— Directions —
There is material below. Print exactly the lines starting at the line with "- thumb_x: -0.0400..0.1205" and ending at the line with "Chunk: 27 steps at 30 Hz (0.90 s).", ends included, and no others.

— Supplied material —
━━━━━━━━

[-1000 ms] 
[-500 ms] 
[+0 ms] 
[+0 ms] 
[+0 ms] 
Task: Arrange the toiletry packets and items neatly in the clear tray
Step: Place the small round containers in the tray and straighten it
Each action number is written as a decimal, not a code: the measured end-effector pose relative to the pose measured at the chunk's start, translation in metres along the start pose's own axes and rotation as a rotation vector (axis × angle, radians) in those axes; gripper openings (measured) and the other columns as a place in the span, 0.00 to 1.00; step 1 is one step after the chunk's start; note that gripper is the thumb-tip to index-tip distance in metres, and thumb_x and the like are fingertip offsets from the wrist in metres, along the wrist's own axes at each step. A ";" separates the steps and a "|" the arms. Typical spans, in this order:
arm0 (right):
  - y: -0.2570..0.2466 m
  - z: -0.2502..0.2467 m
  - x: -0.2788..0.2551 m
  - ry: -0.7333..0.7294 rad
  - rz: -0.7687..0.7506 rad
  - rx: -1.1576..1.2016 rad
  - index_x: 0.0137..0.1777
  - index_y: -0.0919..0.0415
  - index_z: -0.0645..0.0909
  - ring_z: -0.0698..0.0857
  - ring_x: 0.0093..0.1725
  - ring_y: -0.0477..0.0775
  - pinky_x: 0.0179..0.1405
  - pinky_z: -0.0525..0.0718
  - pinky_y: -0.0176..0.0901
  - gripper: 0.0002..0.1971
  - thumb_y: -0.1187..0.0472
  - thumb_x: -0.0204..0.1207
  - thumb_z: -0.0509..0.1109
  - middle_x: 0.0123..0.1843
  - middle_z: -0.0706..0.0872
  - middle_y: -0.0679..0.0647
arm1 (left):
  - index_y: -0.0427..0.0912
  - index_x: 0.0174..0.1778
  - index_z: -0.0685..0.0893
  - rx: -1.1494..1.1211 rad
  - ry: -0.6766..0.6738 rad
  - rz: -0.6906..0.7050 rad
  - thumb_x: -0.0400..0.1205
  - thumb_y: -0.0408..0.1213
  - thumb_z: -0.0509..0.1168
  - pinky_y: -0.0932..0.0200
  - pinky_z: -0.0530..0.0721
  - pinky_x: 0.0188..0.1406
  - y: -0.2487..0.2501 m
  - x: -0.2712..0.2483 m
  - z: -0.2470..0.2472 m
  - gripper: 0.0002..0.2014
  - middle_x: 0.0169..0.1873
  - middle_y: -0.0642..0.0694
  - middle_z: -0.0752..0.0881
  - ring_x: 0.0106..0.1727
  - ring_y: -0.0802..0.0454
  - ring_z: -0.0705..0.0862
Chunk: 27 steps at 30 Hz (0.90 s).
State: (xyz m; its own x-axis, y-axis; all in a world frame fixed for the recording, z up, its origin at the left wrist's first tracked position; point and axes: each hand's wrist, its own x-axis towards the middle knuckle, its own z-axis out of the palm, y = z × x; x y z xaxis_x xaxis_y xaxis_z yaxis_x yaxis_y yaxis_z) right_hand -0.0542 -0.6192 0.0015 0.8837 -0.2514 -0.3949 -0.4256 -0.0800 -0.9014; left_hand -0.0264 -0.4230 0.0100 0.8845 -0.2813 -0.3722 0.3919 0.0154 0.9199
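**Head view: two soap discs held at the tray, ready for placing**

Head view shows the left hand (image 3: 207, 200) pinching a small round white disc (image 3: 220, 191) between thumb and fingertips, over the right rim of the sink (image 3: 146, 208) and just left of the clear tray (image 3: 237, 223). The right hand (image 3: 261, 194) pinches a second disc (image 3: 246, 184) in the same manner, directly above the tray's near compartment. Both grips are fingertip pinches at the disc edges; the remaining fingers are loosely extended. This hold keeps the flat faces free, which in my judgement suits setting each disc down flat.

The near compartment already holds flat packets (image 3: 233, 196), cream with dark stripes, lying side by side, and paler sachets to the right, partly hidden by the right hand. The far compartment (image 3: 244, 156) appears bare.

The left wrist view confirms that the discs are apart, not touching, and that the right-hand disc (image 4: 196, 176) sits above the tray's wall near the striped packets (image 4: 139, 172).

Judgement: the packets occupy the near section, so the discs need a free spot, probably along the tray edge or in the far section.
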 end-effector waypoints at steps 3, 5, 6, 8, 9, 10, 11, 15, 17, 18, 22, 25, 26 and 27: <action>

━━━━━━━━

— Written answer —
  - thumb_x: -0.0400..0.1205
  - thumb_y: -0.0408..0.1213
  - thumb_z: -0.0509..0.1168
  - pinky_y: -0.0932..0.0200
  - pinky_z: -0.0530..0.0721
  - pinky_x: 0.0188..0.1406
  - y: -0.2487..0.2501 m
  - x: -0.2712..0.2483 m
  - z: -0.2470..0.2472 m
  - gripper: 0.0002..0.2014
  - middle_x: 0.0169..0.1873
  - middle_y: -0.0642..0.0694
  - middle_z: -0.0752..0.0881
  - ring_x: 0.0106..0.1727
  - ring_y: -0.0802..0.0454
  - ring_z: -0.0705..0.0862
Chunk: 27 steps at 30 Hz (0.90 s).

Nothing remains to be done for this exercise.